WHAT THE EXERCISE ASKS:
Once you reach the line containing "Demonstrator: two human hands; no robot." in the entries below, write out that line and each one after it down to the line containing "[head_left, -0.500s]", exactly and with nothing added.

[TASK MATERIAL — start]

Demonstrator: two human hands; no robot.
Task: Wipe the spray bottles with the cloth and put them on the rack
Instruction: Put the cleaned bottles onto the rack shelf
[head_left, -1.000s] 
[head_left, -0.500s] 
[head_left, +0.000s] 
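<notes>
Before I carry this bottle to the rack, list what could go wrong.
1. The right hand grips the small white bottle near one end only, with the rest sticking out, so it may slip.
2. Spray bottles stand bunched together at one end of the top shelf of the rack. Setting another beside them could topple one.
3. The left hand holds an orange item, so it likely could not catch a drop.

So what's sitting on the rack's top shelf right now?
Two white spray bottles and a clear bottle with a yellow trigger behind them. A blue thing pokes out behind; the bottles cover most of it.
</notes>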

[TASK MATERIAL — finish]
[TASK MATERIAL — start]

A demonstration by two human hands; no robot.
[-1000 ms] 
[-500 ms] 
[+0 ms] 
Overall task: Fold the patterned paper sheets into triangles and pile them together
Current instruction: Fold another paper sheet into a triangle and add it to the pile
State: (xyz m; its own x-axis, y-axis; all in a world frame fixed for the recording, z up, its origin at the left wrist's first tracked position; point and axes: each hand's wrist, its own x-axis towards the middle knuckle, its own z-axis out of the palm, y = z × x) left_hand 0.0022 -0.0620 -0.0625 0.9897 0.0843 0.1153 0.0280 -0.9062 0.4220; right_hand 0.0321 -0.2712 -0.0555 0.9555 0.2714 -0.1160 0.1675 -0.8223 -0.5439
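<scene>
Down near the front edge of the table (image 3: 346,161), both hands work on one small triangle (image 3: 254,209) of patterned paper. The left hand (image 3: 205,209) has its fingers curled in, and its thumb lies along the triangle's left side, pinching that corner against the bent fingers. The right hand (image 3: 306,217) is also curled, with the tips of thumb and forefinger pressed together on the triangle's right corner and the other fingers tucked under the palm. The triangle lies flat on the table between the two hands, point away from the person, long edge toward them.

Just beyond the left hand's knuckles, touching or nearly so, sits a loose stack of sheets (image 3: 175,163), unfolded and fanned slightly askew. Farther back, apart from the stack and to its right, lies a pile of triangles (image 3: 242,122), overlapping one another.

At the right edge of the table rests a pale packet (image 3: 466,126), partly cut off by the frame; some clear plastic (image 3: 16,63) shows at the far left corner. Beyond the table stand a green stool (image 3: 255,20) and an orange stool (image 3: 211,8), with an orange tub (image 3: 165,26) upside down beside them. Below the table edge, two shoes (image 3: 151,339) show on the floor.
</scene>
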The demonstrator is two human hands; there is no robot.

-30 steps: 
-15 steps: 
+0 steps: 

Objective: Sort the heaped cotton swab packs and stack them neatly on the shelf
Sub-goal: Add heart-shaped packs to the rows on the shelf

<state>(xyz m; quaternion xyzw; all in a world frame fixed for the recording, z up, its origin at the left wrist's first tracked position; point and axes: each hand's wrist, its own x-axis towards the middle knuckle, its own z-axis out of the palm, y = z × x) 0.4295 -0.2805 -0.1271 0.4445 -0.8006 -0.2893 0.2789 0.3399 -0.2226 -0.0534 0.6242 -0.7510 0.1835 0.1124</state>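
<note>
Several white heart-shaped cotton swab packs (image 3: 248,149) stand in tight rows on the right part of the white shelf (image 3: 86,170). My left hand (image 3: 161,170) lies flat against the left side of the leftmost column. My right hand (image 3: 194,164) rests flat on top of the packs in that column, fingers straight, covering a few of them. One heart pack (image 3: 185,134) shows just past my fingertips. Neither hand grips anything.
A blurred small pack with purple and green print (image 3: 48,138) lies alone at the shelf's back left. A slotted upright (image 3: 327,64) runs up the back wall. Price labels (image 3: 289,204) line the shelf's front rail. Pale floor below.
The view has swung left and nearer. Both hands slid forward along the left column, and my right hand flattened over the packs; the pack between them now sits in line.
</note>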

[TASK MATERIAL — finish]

RESPONSE BOX:
Demonstrator: two human hands; no robot.
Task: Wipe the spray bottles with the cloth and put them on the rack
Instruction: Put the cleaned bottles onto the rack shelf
[head_left, -1.000s] 
[head_left, -0.500s] 

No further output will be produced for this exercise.